- _ACTIVITY_
In how many lines of the listing below does "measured" appear? Reply with the number only.
[Start of section]
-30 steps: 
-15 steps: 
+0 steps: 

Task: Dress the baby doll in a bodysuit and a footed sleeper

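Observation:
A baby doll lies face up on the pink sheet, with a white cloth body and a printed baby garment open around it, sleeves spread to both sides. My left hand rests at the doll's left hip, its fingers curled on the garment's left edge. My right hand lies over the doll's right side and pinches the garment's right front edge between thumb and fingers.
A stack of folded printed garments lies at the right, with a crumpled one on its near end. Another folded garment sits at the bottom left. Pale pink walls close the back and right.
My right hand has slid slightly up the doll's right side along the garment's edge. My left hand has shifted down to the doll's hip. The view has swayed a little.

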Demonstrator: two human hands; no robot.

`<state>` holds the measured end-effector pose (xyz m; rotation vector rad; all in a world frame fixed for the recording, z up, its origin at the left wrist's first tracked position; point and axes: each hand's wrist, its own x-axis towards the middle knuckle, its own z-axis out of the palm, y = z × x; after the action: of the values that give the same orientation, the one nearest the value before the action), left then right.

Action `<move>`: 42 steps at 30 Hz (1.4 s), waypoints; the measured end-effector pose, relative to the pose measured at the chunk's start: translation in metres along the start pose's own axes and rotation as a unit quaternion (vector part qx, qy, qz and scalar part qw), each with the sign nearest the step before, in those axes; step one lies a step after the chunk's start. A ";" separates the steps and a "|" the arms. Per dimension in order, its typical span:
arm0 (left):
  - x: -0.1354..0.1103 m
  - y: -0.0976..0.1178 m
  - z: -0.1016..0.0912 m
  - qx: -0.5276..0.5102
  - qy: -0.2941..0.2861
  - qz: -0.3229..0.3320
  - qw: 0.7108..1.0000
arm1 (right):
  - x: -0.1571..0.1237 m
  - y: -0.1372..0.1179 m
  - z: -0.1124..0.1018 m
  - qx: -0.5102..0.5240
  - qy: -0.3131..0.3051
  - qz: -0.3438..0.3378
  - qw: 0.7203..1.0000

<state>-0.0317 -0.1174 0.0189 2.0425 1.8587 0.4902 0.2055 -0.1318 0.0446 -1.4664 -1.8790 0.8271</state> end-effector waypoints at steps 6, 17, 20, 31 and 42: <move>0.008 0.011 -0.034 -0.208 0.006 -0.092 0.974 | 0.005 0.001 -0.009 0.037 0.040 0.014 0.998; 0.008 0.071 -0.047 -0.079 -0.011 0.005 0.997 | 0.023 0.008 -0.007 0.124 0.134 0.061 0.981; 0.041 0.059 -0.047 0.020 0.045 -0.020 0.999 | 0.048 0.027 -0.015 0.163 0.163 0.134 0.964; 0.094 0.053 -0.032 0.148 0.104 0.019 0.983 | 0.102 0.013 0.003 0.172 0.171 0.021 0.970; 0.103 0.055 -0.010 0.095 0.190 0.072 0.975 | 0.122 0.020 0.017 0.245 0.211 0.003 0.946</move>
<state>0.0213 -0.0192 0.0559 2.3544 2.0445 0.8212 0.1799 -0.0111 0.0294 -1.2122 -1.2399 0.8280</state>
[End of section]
- _RESULT_
2